Try it:
Every line from the line containing "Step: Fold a" through the final line of the data is to be printed exactly; no other line is to appear.

(Items from a dataset)
************

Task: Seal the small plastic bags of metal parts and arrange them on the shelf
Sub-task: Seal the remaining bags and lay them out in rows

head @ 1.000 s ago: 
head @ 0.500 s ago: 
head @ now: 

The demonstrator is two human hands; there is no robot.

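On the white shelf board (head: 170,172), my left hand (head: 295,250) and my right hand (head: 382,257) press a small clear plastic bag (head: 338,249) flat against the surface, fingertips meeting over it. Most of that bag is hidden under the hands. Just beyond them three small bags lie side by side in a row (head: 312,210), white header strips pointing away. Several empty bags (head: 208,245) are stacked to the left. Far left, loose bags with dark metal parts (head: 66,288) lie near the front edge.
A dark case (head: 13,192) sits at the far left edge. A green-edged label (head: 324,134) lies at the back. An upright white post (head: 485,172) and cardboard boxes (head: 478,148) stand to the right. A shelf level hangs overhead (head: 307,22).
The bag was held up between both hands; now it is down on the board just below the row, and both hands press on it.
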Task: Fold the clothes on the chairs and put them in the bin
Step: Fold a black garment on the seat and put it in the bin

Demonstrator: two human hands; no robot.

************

Your response:
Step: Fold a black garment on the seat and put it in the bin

Demonstrator: two human hands; no robot.

No further response is required.